Mean feed (fractional excretion of urate) ± standard deviation of all the groups is shown in Table 3.
Table 3. Effect of different doses of berberine on fractional excretion of urate (%) of hyperuricemic rats (n = 6).
Fractional Excretion of Urate (FEUa)% | |||
Groups | Day 0 Mean ± SD | Day 7 Mean ± SD | Paired t-test p-value |
Normal control (A) | 6.7 ± 4.2 | 6.8 ± 3.4 | 0.367 |
Disease control (B) | 6.3 ± 1.7 | 9.3 ± 4.9 | 0.188 |
Standard drug Allopurinol (C) | 7.3 ± 1.7 | 6.4 ± 4.7 | 0.545 |
Low dose berberine (D) | 9.6 ± 7.7 | 35.4 ± 13.2 | 0.007 |
Medium dose berberine (E) | 9.3 ± 3.9 | 17.4 ± 9.2 | 0.119 |
High dose berberine (F) | 5.8 ± 3.1 | 9.4 ± 5.4 | 0.154 |
p-value (ANOVA) | 0.512 | <0.001 |
Due to the difference in methods of serum uric acid measurements on different days of study design, only day 0 and day 7 serum uric acid values can be used by applying stats analysis. Hence FEUa was also calculated only on day 0 and day 7 with the following formula's help.
FEUa = (Uric Acid(U) × Cr(S)×100)/(Uric Acid(S) × Cr(U))

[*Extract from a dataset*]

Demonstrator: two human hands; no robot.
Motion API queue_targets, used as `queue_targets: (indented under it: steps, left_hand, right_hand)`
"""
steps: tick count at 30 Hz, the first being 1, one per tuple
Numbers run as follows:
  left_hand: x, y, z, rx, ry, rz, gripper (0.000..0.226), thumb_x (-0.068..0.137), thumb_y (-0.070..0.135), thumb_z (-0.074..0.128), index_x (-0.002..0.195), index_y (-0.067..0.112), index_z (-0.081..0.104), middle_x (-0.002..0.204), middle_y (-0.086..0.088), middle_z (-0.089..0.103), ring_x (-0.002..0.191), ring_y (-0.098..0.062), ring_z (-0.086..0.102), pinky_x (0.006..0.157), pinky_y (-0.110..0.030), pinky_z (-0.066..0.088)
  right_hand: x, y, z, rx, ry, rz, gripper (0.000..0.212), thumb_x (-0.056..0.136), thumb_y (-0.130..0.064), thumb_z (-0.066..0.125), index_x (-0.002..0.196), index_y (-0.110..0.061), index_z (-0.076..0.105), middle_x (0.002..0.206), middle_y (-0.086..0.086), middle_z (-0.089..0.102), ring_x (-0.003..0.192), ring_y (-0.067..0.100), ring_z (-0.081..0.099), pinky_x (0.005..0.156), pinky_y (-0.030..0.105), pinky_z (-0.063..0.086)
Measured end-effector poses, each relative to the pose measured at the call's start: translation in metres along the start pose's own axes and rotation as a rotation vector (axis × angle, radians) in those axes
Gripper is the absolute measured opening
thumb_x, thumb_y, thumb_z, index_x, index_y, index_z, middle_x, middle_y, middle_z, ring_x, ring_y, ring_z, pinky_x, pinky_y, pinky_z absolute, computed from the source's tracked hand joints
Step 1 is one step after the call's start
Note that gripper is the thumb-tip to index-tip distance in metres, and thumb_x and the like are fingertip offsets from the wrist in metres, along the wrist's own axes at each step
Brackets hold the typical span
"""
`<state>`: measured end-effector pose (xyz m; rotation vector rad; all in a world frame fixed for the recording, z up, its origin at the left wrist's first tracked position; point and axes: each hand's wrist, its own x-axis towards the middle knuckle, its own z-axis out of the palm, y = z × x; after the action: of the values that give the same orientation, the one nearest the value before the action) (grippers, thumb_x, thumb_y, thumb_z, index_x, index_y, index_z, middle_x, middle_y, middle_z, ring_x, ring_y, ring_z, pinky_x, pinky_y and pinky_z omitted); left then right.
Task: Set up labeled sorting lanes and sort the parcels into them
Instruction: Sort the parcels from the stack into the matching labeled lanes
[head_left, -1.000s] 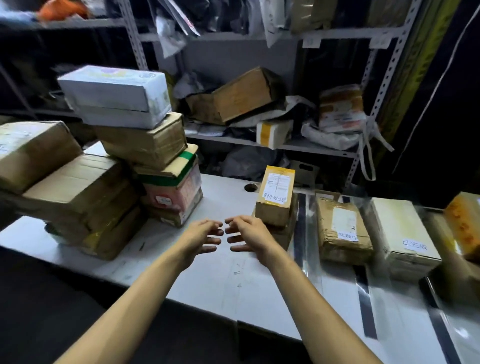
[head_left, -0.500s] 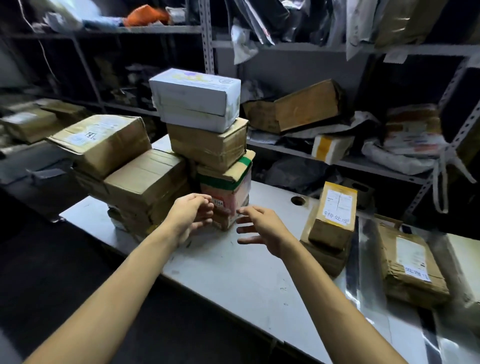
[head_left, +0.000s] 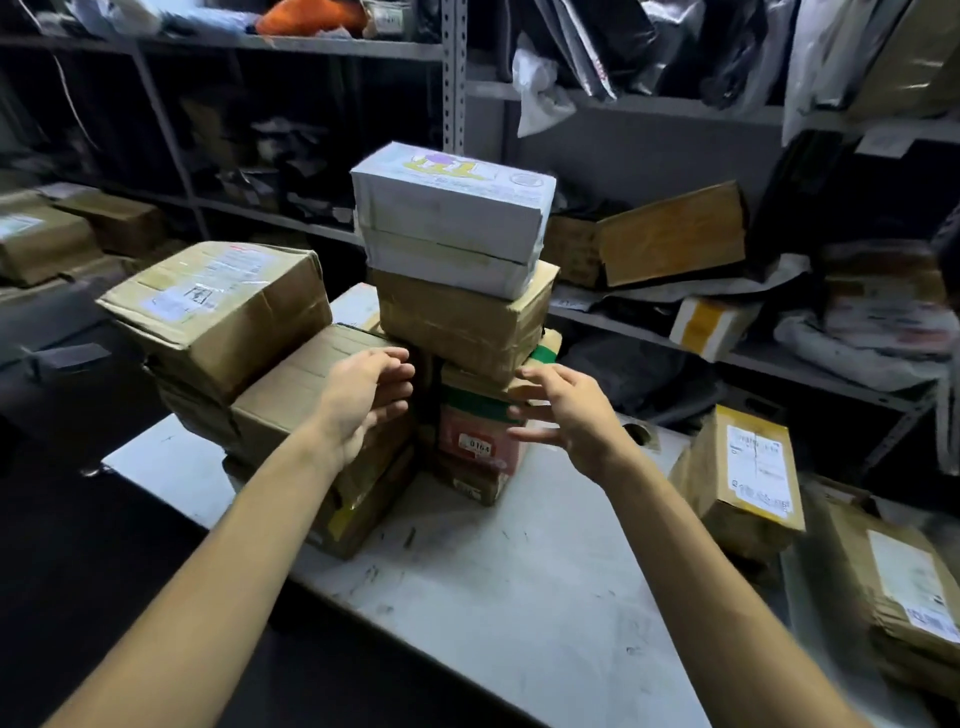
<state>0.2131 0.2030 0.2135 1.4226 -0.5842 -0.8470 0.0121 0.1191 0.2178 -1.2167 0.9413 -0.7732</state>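
Note:
A stack of parcels stands on the white table (head_left: 467, 582): a white box (head_left: 452, 218) on top, a brown carton (head_left: 462, 322) under it, and a red box with green tape (head_left: 478, 431) below. My left hand (head_left: 363, 400) hovers open at the stack's left side, just below the brown carton. My right hand (head_left: 566, 415) is open at the stack's right, in front of the red box. Neither hand holds anything. A second pile of brown cartons (head_left: 218, 306) sits to the left.
A yellow-edged labeled parcel (head_left: 748, 467) and another brown labeled parcel (head_left: 904, 587) lie on the table's right. Metal shelving (head_left: 454, 67) behind holds bags and tipped cartons (head_left: 670, 234). The floor at left is dark.
The view has swung left and closer to the parcel stack. Both hands have risen from the table toward the stack and spread apart on either side of it.

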Motion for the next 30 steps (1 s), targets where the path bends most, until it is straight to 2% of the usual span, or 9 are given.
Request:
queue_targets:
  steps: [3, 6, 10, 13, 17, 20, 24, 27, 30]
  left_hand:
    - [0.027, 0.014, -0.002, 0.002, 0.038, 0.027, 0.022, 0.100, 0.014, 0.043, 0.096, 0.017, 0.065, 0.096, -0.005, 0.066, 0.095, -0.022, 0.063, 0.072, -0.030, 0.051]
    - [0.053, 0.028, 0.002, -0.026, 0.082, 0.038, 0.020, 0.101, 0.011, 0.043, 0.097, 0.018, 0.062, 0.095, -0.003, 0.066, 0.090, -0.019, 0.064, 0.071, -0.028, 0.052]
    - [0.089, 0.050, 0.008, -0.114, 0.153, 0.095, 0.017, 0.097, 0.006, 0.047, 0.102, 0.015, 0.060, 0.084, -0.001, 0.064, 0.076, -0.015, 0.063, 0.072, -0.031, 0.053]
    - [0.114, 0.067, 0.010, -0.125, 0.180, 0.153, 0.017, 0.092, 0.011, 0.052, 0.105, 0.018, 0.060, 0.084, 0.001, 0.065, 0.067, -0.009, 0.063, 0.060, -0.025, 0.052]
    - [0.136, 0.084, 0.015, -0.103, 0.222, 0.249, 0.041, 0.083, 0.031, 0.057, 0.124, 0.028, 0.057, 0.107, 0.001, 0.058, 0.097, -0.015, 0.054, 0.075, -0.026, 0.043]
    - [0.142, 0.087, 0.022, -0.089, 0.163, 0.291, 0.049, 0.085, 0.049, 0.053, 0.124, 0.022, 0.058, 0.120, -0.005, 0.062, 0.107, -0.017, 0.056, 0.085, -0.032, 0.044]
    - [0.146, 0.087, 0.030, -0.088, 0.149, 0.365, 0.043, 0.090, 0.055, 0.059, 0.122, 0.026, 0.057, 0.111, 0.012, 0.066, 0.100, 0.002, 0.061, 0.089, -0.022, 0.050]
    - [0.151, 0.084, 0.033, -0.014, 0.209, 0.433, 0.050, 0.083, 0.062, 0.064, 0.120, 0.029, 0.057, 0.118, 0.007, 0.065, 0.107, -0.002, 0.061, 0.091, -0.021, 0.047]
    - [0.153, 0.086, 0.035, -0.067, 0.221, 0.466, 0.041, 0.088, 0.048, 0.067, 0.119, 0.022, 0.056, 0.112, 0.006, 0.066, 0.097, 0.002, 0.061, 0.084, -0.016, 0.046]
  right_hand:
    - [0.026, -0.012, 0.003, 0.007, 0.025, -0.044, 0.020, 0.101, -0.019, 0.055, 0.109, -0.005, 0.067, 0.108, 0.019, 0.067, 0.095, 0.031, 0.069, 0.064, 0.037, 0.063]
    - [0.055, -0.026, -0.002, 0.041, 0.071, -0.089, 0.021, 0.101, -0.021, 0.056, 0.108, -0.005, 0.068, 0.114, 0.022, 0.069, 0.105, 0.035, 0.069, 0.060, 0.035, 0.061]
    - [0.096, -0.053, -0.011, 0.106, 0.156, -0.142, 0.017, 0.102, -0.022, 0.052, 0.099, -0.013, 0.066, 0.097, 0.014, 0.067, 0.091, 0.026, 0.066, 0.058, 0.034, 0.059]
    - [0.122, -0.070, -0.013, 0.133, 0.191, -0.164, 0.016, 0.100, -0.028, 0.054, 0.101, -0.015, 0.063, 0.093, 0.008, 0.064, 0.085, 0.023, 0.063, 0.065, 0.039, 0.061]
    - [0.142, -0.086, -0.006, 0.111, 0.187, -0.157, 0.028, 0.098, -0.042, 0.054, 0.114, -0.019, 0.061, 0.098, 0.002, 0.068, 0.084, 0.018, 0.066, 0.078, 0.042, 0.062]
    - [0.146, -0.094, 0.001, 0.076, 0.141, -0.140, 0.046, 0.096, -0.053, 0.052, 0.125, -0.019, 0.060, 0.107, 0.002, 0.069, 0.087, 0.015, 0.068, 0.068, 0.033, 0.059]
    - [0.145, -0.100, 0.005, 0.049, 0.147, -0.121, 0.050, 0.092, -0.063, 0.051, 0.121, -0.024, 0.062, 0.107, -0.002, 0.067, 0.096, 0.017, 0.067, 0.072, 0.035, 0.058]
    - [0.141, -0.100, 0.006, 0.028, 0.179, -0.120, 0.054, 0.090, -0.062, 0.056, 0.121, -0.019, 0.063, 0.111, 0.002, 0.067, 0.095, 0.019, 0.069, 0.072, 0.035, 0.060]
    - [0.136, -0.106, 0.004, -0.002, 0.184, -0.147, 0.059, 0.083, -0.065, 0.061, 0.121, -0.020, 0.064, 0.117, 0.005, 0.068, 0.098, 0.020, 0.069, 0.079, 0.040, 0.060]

Comparing the FEUa values at day 0 and day 7 by different groups follows the same pattern as shown by the urinary uric acid excretion in Table 2. The group having increased urinary uric acid excretion also has a higher fractional excretion of urate. Table 3 shows that FEUa remained the same in normal control, increased disease control, and decreased in the standard allopurinol group with an insignificant difference. After berberine administration, following treatment increased the FEUa in hyperuricemic rats in all three dosages on day 7, but a significant difference was present with the low dose berberine only.
Discussion
Hyperuricemia, referred to as raised uric acid levels inside the body, has been known for causing many pathological conditions and a significant risk factor for gout [20]. Treatment and prevention of gout and hyperuricemia consist of decreasing uric acid levels inside the body. This process is accomplished by decreasing the production or increasing the excretion of uric acid. Allopurinol and febuxostat, xanthine oxidase inhibitors, and probenecid, a uricosuric agent, are the current treatment modalities for hyperuricemia and gout to reduce the level of uric acid level inside the body [21]. Allopurinol is the clinically preferred drug that is in use nowadays. But it has many side effects such as bone marrow suppression, severe cutaneous reaction, gastrointestinal intolerance, and interstitial nephritis [22]. So there has always been room for more effective treatment modalities.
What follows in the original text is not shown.